Task to complete
From the data below, set down exactly the lines between the one holding "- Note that" and the one holding "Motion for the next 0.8", inclusive, and no others.

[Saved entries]
-*-*-
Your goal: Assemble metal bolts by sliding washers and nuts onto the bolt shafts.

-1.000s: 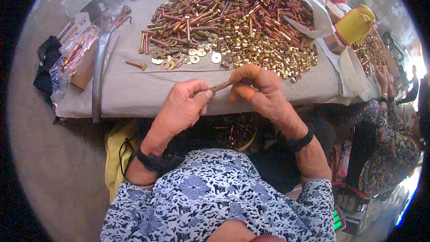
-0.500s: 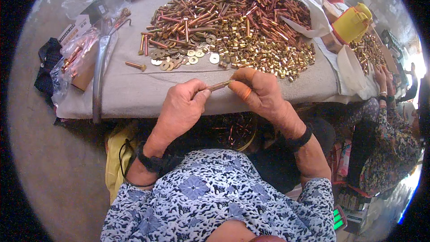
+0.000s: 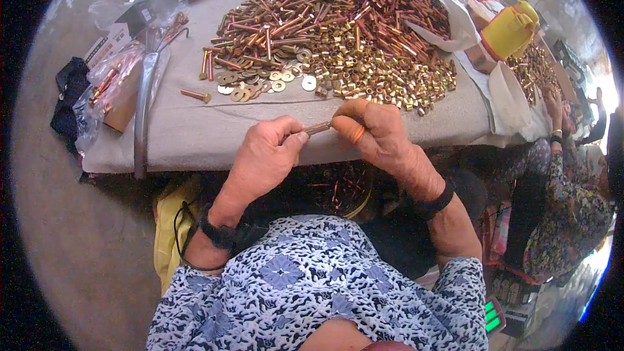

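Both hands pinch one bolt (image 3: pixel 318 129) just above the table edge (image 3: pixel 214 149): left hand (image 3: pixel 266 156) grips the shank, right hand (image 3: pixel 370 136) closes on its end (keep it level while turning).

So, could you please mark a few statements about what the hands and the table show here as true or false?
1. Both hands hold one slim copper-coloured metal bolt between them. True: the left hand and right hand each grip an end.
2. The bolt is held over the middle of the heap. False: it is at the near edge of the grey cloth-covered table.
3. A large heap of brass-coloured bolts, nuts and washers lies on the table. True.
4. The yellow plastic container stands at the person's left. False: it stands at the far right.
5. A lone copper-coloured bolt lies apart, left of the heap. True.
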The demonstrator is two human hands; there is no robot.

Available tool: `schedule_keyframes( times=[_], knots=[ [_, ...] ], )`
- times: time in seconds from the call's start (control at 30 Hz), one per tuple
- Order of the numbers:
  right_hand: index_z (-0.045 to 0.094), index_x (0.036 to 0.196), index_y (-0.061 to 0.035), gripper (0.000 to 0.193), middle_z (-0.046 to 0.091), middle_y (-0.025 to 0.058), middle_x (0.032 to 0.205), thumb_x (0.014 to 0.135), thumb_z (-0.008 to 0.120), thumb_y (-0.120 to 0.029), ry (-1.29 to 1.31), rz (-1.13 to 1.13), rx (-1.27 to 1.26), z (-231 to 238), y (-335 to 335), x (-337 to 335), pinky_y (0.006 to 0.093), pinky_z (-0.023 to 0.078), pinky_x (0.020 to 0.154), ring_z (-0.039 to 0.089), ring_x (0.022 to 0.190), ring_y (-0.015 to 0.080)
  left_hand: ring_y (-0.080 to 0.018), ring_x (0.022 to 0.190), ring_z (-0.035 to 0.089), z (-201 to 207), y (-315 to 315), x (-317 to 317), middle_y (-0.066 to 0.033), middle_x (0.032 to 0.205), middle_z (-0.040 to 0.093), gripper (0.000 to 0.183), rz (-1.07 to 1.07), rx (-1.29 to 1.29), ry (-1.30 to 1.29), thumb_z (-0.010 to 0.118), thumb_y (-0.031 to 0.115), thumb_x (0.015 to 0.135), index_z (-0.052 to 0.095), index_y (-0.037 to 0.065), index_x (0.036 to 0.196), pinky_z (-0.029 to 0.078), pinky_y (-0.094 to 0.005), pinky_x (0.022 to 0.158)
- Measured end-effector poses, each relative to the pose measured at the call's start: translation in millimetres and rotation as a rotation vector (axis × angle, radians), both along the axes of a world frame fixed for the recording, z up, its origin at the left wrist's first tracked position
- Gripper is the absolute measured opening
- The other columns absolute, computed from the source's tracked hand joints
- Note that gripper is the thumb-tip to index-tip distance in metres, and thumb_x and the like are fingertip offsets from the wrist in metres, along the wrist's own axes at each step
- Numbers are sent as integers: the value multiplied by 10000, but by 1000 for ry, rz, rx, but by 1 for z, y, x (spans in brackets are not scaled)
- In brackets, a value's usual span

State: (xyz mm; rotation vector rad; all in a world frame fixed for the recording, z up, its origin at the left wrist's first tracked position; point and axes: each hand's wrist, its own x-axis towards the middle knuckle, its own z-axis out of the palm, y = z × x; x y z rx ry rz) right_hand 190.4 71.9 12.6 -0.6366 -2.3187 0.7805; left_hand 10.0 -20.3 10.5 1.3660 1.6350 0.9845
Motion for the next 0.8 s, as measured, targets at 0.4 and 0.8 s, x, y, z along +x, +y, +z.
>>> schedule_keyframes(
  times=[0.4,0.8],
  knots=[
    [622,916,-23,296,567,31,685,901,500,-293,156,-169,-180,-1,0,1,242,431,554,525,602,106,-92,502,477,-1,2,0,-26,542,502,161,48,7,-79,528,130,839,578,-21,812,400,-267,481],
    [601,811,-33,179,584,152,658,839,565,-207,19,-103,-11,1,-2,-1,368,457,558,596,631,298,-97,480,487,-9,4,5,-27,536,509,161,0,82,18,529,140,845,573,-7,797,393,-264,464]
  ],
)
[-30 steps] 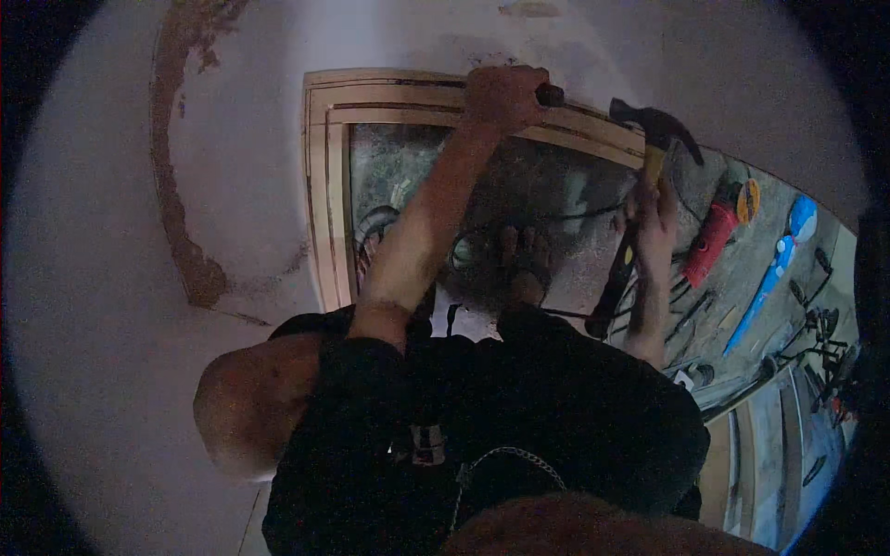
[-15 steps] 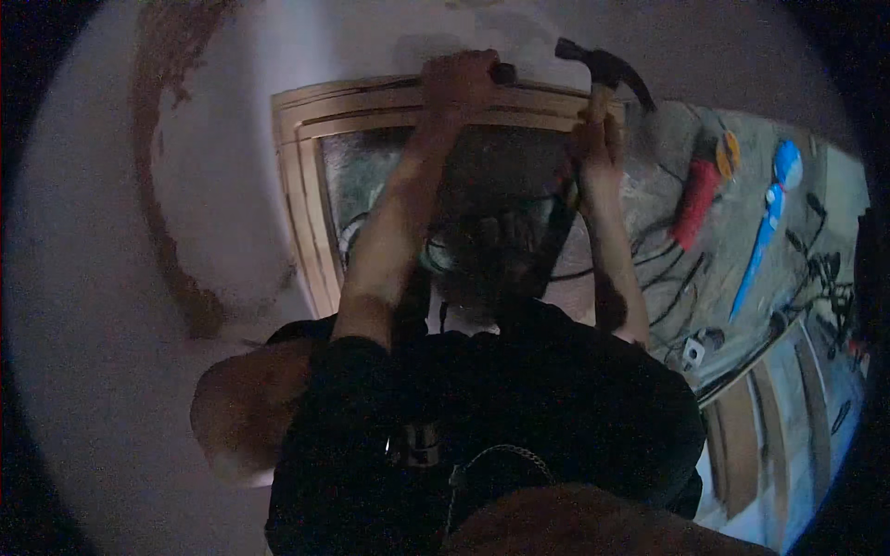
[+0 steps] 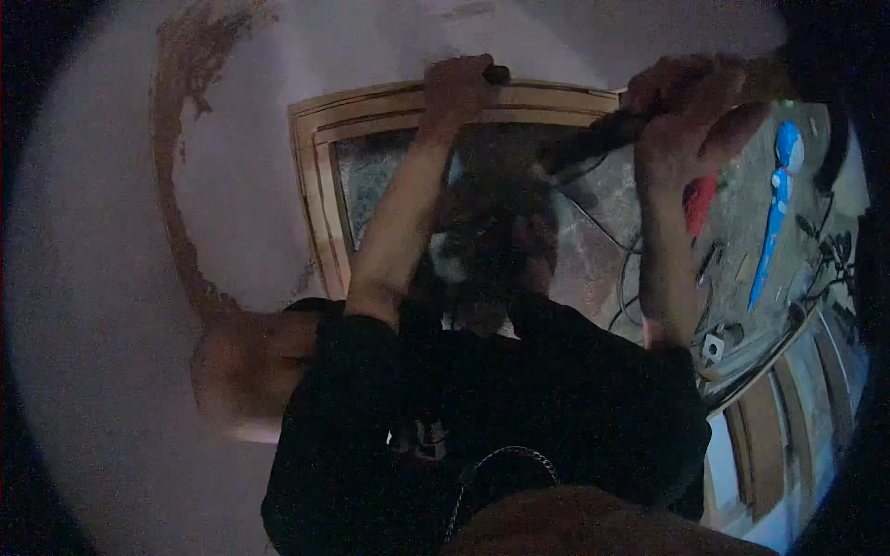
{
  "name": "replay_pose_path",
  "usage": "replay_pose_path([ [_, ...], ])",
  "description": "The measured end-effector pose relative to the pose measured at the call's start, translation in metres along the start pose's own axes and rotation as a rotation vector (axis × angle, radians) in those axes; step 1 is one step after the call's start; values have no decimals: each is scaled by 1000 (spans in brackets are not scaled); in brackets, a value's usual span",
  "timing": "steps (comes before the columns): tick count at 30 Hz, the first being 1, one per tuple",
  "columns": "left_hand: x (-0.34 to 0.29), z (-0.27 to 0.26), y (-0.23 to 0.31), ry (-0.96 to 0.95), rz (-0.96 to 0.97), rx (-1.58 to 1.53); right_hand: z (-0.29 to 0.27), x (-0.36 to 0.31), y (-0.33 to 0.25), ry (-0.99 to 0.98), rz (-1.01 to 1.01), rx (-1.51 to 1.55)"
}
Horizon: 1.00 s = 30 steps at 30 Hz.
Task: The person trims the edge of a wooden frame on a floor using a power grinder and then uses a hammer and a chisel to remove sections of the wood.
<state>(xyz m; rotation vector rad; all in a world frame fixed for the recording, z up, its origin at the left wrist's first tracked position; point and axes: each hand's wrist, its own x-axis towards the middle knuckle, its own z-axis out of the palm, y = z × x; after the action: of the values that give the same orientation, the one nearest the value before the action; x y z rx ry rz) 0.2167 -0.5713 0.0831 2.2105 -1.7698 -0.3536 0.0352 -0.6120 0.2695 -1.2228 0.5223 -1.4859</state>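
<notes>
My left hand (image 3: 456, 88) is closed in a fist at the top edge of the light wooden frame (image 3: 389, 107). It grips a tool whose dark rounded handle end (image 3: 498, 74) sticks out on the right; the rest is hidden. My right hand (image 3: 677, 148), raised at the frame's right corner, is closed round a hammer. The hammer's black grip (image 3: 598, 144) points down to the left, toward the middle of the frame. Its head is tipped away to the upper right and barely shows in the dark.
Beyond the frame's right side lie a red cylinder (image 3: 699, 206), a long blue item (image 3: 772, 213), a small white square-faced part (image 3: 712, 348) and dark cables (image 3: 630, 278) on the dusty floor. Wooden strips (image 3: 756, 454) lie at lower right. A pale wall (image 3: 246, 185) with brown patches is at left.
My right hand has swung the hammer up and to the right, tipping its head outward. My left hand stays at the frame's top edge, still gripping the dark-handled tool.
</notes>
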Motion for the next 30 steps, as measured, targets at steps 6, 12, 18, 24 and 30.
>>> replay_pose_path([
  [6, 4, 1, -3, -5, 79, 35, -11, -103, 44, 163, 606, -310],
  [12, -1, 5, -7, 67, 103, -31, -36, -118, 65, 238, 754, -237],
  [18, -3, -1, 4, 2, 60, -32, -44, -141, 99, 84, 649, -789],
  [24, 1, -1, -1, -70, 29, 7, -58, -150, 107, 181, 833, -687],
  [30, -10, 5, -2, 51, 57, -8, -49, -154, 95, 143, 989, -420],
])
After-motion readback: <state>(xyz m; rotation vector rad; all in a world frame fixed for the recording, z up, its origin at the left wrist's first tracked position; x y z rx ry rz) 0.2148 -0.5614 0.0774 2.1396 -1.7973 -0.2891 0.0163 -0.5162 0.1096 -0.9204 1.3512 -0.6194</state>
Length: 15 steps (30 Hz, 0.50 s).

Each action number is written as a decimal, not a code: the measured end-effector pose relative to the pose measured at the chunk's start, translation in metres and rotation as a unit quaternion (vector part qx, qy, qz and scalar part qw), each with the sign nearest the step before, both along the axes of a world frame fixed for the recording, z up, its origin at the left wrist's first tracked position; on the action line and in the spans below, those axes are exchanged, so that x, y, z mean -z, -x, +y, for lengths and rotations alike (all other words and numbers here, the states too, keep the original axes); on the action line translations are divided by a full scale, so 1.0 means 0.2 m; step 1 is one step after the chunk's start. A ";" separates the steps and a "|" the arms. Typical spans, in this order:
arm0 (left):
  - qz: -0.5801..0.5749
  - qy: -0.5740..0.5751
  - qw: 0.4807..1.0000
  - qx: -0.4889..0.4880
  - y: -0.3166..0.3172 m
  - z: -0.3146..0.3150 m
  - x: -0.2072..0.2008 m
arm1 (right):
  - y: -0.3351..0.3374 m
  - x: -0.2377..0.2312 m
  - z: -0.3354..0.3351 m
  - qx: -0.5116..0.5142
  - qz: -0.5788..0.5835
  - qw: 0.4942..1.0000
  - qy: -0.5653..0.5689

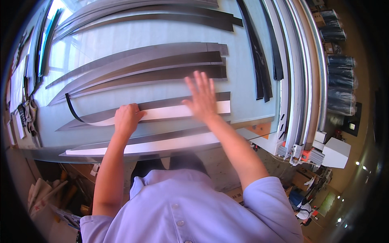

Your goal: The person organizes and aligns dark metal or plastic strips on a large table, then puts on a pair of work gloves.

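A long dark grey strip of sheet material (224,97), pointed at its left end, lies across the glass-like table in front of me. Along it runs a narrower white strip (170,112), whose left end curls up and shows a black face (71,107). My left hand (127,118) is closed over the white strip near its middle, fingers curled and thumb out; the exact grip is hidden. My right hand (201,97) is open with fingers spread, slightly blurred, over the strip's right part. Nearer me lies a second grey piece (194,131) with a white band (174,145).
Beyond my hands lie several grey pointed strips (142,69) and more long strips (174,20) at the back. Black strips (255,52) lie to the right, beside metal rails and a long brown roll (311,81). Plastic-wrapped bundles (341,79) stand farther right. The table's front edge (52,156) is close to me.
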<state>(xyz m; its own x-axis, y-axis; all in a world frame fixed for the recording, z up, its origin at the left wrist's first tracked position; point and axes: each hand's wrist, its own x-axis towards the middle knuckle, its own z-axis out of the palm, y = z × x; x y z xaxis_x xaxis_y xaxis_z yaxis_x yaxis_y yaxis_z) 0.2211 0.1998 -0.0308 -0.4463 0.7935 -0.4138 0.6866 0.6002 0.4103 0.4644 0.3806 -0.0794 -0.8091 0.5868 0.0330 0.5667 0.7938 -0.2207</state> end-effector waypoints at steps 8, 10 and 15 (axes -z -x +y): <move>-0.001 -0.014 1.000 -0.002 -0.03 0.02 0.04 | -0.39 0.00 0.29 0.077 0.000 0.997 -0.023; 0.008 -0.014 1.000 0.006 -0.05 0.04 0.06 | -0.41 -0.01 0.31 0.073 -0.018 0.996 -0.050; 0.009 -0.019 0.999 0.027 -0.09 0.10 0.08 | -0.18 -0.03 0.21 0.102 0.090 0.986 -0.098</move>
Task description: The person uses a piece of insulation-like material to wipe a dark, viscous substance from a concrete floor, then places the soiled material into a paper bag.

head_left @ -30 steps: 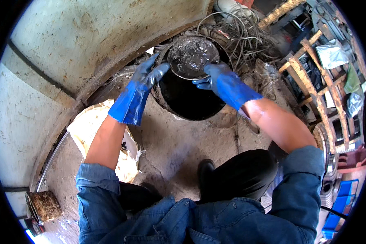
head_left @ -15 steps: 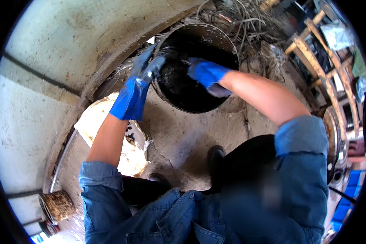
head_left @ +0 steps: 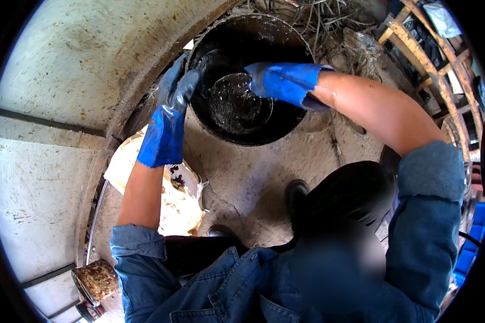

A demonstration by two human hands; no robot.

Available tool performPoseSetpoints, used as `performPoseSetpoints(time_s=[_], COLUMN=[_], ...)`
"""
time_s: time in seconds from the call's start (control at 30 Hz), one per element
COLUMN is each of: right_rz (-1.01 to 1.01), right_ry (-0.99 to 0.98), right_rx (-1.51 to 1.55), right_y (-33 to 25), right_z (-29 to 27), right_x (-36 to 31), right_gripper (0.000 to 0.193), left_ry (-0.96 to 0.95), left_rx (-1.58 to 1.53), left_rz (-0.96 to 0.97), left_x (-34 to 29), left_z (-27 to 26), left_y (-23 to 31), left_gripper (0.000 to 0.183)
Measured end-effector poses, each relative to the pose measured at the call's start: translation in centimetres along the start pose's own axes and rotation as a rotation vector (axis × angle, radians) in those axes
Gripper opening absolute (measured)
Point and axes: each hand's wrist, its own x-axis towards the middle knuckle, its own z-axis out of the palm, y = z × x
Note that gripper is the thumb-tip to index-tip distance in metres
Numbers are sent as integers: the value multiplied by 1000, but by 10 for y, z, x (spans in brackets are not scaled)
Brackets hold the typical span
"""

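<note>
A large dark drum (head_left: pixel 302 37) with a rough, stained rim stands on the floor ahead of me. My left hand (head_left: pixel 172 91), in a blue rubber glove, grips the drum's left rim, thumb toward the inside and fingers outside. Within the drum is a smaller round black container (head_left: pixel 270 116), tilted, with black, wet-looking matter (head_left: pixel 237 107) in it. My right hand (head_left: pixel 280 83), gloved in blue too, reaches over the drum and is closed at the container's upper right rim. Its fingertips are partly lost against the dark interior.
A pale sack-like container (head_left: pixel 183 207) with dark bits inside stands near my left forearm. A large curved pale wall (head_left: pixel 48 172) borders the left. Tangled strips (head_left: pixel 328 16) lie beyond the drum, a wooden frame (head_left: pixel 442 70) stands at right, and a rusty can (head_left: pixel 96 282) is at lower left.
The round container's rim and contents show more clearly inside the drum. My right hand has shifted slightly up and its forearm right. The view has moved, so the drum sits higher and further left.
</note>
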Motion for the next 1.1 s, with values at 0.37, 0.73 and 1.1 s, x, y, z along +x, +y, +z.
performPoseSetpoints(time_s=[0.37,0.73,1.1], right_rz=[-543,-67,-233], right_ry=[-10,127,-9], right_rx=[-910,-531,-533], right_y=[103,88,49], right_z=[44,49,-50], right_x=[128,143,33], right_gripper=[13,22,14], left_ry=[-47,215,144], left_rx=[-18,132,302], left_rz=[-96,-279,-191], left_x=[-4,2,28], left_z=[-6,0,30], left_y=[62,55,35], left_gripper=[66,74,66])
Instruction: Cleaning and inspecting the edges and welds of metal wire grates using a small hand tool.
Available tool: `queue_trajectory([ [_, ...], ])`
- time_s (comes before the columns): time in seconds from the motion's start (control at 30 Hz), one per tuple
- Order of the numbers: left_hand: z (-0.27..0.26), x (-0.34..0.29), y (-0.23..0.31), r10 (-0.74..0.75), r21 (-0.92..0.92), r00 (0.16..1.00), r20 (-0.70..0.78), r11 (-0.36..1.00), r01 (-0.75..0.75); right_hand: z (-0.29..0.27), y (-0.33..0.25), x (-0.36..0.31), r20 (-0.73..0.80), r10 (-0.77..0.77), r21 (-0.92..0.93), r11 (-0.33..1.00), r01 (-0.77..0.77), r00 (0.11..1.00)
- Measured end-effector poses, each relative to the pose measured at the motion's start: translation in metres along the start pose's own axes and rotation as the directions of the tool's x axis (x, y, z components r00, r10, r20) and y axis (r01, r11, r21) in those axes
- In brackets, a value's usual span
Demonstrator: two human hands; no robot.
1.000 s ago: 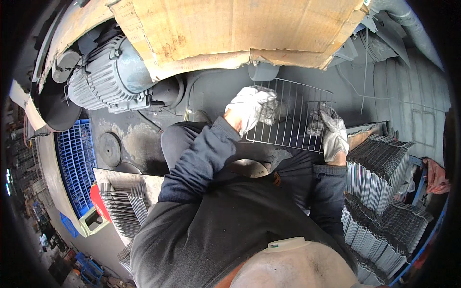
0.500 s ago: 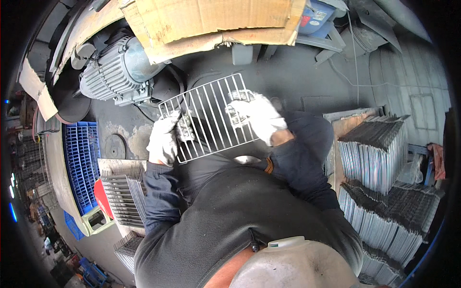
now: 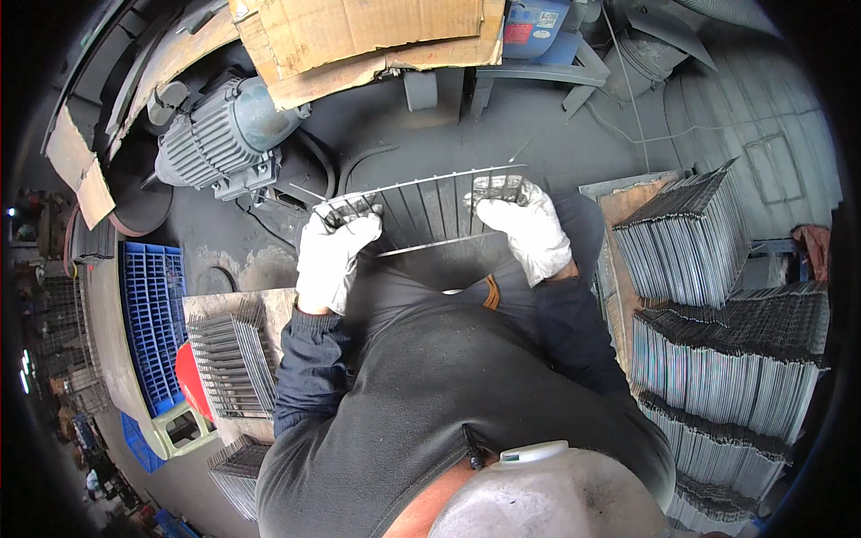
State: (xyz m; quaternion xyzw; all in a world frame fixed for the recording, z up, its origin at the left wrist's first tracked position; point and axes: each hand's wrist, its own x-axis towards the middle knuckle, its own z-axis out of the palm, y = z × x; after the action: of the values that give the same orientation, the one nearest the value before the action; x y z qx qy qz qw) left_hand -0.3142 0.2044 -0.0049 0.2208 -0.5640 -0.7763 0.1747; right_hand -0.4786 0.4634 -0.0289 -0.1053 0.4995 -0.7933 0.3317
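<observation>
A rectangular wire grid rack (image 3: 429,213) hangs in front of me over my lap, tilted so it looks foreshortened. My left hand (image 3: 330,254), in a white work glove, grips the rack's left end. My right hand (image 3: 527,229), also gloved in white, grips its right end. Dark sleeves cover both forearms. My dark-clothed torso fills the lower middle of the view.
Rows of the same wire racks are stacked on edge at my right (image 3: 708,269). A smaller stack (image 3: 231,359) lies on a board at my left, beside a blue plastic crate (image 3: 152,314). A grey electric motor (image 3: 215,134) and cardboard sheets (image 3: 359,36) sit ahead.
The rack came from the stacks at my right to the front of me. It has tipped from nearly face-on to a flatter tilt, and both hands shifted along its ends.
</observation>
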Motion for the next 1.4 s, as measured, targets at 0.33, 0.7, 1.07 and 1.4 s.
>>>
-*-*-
Expected answer
- Note that gripper is the thumb-tip to index-tip distance in metres, and thumb_x and the like are fingertip offsets from the wrist in metres, along the wrist's own axes at each step
- Numbers are sent as integers: the value multiplied by 10000, but by 1000 for ry, rz, rx, but by 1 for z, y, x (spans in brackets are not scaled)
- In brackets, a value's usual span

State: (xyz mm; rotation vector rad; all in a world frame fixed for the recording, z up, its origin at the left wrist's first tracked position; point and axes: each hand's wrist, its own x-axis towards the middle knuckle, its own z-axis out of the palm, y = z × x; x y z rx ry rz) right_hand 190.4 71.9 12.6 -0.6366 -2.3187 0.7805; left_hand 10.0 -20.3 10.5 1.3660 1.6350 0.9845
Motion for the next 0.8 s, as measured, targets at 0.4 and 0.8 s, x, y, z along +x, +y, +z.

No further answer is expected.